Dengan adanya keberadaan manusia jenis Papua Melanosoide di Indonesia sebagai pendukung kebudayaan Mesolithikum, maka para arkeolog melakukan penelitian terhadap penyebaran pebble dan kapak pendek sampai ke daerah teluk Tonkin daerah asal bangsa Papua Melanosoide. Dari hasil penyelidikan tersebut, maka ditemukan pusat pebble dan kapak pendek berasal dari pegunungan Bacson dan daerah Hoabinh, di Asia Tenggara. Tetapi di daerah tersebut tidak ditemukan flakes, sedangkan di dalam Abris Sous Roche banyak ditemukan flakes bahkan di pulau Luzon (Filipina) juga ditemukan flakes. Ada kemungkinan kebudayaan flakes berasal dari daratan Asia, masuk ke Indonesia melalui Jepang, Formosa dan Filipina.
C. KEBUDAYAAN TOALA
Kebudayaan
Toala dan yang serumpun dengan itu disebut juga kebudayaan flake dan blade.

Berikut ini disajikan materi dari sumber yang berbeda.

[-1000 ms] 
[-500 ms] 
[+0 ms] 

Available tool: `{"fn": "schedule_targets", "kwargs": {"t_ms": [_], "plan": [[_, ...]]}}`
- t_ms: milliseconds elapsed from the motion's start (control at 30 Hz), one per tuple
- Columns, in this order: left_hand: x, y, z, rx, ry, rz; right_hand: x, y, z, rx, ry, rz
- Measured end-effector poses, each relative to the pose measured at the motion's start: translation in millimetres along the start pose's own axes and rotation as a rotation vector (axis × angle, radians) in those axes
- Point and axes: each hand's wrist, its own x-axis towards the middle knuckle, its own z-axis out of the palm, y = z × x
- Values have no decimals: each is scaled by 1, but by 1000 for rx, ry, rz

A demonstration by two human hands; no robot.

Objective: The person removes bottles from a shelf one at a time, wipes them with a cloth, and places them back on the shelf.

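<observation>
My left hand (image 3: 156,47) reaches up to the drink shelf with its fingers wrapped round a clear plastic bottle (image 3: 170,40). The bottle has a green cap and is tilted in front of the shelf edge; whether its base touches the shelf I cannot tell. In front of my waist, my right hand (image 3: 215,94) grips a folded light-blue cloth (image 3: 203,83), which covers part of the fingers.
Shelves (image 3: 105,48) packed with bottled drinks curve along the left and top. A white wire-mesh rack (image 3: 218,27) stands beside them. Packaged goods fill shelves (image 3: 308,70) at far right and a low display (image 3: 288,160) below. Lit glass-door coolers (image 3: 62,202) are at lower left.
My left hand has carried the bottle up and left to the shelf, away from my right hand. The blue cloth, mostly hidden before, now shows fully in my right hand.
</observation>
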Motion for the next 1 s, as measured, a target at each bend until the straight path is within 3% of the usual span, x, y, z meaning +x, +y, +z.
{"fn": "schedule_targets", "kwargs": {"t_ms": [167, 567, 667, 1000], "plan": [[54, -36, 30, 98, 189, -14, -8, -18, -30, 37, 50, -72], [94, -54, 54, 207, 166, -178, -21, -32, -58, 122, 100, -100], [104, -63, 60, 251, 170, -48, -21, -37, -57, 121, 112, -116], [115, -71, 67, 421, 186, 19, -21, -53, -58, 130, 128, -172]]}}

Alat-alatnya terbuat dari batu-batu yang menyerupai batu api dari eropa,
seperti chalcedon, jaspis, obsidian dan kapur. Perlakuan terhadap orang yang
meninggal dikuburkan didalam gua dan bila tulang belulangnya telah mengering
akan diberikan kepada keluarganya sebagai kenang-kenangan. Biasanya kaum
perempuan akan menjadikan tulang belulang tersebut sebagai kalung. Selain itu,
didalam gua terdapat lukisan mengenai perburuan babi dan juga rentangan lima
jari yang dilumuri cat merah yang disebut dengan “silhoutte”. Arti warna merah
tanda berkabung. Kebudayaan ini ditemukan di Jawa (Bandung, Besuki, dan Tuban),
Sumatera (danau Kerinci dan Jambi), Nusa Tenggara di pulau Flores dan Timor.